• **Exercise**
For this exercise, repeat the listing below from its first line through the line containing "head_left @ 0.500", exactly as written.
** Opening Supplied material block **
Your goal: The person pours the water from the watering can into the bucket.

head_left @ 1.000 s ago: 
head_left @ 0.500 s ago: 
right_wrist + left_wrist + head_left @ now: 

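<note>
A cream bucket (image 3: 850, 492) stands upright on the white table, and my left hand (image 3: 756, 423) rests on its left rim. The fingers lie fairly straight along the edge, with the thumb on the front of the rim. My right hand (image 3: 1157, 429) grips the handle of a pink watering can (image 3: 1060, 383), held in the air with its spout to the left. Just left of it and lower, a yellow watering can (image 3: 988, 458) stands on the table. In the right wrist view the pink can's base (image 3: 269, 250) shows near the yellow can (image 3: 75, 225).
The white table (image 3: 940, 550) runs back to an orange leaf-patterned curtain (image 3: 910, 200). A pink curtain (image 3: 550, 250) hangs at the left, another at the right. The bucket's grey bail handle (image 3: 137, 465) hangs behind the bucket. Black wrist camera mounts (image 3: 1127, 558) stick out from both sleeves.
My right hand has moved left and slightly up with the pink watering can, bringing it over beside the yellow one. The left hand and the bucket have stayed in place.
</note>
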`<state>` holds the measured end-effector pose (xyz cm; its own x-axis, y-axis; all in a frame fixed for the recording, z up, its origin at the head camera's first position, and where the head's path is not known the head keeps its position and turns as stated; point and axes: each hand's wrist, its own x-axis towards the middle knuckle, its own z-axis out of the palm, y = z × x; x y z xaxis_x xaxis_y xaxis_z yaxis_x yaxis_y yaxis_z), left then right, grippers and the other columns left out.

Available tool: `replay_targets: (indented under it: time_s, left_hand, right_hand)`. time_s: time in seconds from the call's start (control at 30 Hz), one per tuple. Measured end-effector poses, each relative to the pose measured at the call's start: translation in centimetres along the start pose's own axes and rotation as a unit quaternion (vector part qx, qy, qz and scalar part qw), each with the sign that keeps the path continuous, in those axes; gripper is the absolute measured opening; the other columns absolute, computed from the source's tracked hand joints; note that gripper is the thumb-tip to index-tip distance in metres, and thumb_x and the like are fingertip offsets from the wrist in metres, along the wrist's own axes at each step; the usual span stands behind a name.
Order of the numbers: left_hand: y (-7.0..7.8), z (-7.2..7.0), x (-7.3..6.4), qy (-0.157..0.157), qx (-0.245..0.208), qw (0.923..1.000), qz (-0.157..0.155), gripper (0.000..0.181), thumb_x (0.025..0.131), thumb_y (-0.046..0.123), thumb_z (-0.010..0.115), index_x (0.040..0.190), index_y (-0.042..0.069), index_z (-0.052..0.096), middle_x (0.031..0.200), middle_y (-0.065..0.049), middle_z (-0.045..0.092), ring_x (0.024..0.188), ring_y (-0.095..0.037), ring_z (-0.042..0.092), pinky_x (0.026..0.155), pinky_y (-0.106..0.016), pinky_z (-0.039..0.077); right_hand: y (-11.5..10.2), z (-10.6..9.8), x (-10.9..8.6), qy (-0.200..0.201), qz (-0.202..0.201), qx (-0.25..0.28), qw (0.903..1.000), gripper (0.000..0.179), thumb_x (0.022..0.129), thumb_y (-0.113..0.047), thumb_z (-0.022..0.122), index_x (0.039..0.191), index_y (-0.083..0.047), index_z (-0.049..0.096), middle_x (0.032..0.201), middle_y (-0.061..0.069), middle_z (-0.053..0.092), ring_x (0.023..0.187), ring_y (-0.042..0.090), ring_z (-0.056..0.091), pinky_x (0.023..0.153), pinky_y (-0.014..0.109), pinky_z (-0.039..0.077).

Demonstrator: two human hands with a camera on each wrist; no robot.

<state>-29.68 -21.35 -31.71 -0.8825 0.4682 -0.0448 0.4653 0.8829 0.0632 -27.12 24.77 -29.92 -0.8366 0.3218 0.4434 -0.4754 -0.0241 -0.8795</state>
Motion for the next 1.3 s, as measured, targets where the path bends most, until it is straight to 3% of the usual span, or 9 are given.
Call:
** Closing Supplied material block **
• **Task answer**
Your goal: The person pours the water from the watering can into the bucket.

head_left @ 1.000 s ago: 
head_left @ 0.500 s ago: 

The work on this exercise is now complete.